Aus mehreren Gründen wird M & A hierzulande auch in Zukunft ein wichtiges Thema bleiben: Zum einen dürfte der Markt weiterhin vom günstigen Finanzierungsumfeld profitieren. Außerdem verfügen die Unternehmen zum Teil über hohe Cash-Bestände, die Übernahmen nicht nur ermöglichen, sondern auch Druck auf das Management bedeuten zu investieren. Welche Rolle dabei künftig auch sogenannte Aktivisten (Activist Shareholders) spielen werden, bleibt abzuwarten. Aber eines ist sicher: Ihre Bedeutung wird zunehmen. In den USA hat sich dieses Geschäftsfeld längst als Assetklasse etabliert.
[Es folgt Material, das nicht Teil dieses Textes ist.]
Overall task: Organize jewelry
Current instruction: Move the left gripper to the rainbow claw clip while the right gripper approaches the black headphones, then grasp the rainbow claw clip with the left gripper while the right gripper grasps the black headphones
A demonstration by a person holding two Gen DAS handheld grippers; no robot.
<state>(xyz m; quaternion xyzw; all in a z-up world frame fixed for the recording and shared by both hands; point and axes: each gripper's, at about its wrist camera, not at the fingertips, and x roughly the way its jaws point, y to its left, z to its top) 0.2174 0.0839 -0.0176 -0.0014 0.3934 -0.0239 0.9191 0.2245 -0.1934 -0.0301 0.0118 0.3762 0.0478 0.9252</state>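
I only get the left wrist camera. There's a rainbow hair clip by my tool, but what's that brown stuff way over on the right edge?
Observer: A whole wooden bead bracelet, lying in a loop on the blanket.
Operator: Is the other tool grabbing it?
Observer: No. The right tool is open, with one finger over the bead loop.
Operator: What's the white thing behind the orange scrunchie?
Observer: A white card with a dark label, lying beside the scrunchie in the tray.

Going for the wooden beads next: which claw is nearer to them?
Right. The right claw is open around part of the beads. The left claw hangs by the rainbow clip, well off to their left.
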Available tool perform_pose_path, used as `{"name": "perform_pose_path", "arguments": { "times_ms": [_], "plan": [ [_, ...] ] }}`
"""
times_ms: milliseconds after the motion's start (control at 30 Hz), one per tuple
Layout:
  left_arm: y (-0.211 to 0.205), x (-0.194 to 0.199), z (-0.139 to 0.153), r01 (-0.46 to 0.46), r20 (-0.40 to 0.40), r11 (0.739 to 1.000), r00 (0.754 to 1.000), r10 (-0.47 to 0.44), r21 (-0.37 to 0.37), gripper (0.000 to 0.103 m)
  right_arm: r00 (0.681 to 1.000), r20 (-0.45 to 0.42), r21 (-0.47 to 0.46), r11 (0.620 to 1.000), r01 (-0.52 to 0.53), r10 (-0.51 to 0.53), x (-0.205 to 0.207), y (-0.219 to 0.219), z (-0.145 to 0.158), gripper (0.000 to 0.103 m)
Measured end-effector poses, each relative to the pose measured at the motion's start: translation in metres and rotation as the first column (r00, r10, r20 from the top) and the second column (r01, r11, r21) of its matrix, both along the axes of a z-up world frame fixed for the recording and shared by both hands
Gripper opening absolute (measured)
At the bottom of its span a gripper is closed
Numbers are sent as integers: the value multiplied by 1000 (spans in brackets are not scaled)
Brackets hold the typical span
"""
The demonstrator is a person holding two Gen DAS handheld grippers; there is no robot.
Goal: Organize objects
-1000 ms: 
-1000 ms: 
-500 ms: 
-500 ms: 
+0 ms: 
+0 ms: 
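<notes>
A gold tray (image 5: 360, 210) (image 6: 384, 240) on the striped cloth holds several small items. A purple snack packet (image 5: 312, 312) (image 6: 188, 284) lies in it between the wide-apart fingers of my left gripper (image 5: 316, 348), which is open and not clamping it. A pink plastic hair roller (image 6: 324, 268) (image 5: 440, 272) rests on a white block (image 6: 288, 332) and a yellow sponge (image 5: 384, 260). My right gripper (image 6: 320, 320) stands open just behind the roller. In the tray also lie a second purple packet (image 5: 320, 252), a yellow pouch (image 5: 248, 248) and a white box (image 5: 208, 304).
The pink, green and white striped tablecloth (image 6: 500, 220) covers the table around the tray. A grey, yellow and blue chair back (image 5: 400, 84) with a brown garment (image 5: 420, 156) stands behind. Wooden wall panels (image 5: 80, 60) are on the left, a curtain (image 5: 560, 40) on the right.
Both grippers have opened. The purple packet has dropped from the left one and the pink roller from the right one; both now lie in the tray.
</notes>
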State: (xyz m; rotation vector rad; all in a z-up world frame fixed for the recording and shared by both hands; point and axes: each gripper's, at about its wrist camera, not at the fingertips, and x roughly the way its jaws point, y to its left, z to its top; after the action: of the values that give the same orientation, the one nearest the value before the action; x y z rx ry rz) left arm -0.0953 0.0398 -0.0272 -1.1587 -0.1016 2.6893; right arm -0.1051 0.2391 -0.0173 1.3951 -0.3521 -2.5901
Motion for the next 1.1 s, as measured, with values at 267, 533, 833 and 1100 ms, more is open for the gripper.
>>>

Aktivisten suchen geradezu nach Unternehmen, die über hohe Cash-Reserven verfügen, um dann als Anteilseigner Druck auf das Management auszuüben, Ausschüttungen vorzunehmen oder eben die Mittel für M & A einzusetzen. Darüber hinaus veranlassen digitale Technologien wie Internet of Things, Cloud oder Big Data immer mehr Firmen dazu, sich innovationsgetriebenes Wachstum auch mithilfe von M & A zu erschließen.

Laut einer Studie der Wirtschaftsprüfungsgesellschaft Deloitte wird sich neben den USA, Großbritannien und China auch Deutschland als "M & A-Hotspot" herausstellen. Für Investmentbanken ist dieser Trend Chance und Risiko zugleich. Wer sein Stück vom Kuchen abhaben will, muss seine Kunden mit hoher Expertise und weltweiter Vernetzung überzeugen. Entsprechend ist eine professionelle Beratung von Vorteil, ebenso wie auch die Zugehörigkeit zu einer großen, weltweit operierenden Investmentbank für eine globale Anbindung an Märkte und Investoren.

Potenzial bei IPOs

Ähnlich bedeutsam ist die Bedeutung eines weiteren Bereichs: die Eigen- und Fremdkapitalbeschaffung für Unternehmen. Vor dem Hintergrund der bislang guten Stimmung an den weltweiten Aktienmärkten floriert derzeit das globale Geschäft mit Börsengängen (Initial Public Offerings, kurz IPOs). Nach Angaben der Beratungsgesellschaft Ernst & Young stieg im ersten Halbjahr 2017 die weltweite Zahl der IPOs um 70 Prozent auf 772, das Emissionsvolumen erhöhte sich sogar um 90 Prozent auf 83,4 Milliarden US-Dollar. Einen höheren Wert gab es zuletzt im ersten Halbjahr 2007. In Deutschland entwickelte sich der IPO-Markt dagegen traditionell verhaltener als in vergleichbaren Ländern. Im letzten Jahr sorgte vor allem der Börsengang von Innogy mit einem Volumen von 4,6 Milliarden Euro für Aufsehen. Dieses Jahr ist der Börsengang von Delivery Hero, einem in Berlin beheimateten Internetunternehmen in Höhe von 1 Milliarde Euro ebenfalls sehr erfolgreich verlaufen. Frischer Wind und weitere Impulse werden für das zweite Halbjahr erwartet, zumal schon einige vielversprechende Kandidaten in den Startlöchern stehen.

Trumpfkarte Mittelstand

Wenn es um die Zukunft des Investmentbanking in Deutschland geht, kommt man am Mittelstand nicht vorbei. Längst geben sich auch mittelgroße Firmen nicht mehr nur mit klassischen Bankdienstleistungen zufrieden. Was auch gar nicht möglich ist: Denn viele Mittelständler vereinen hohe Innovationskraft mit internationaler Marktperspektive oder sind in ihrem Bereich sogar globale Marktführer. Die Nachfrage richtet sich nicht mehr vorrangig an Export- und Handelsfinanzierung und internationalen Zahlungsverkehr sowie Zins- und Währungssicherung. Gerade klassisch mittelständisch strukturierte Unternehmen in Familien- oder Stiftungsbesitz sind in vergangenen Jahren durch hochprofessionelle Übernahmen in Milliardenhöhe aufgefallen, die ihnen neue Märkte erschlossen und signifikant verbesserte Marktpositionen ermöglicht haben.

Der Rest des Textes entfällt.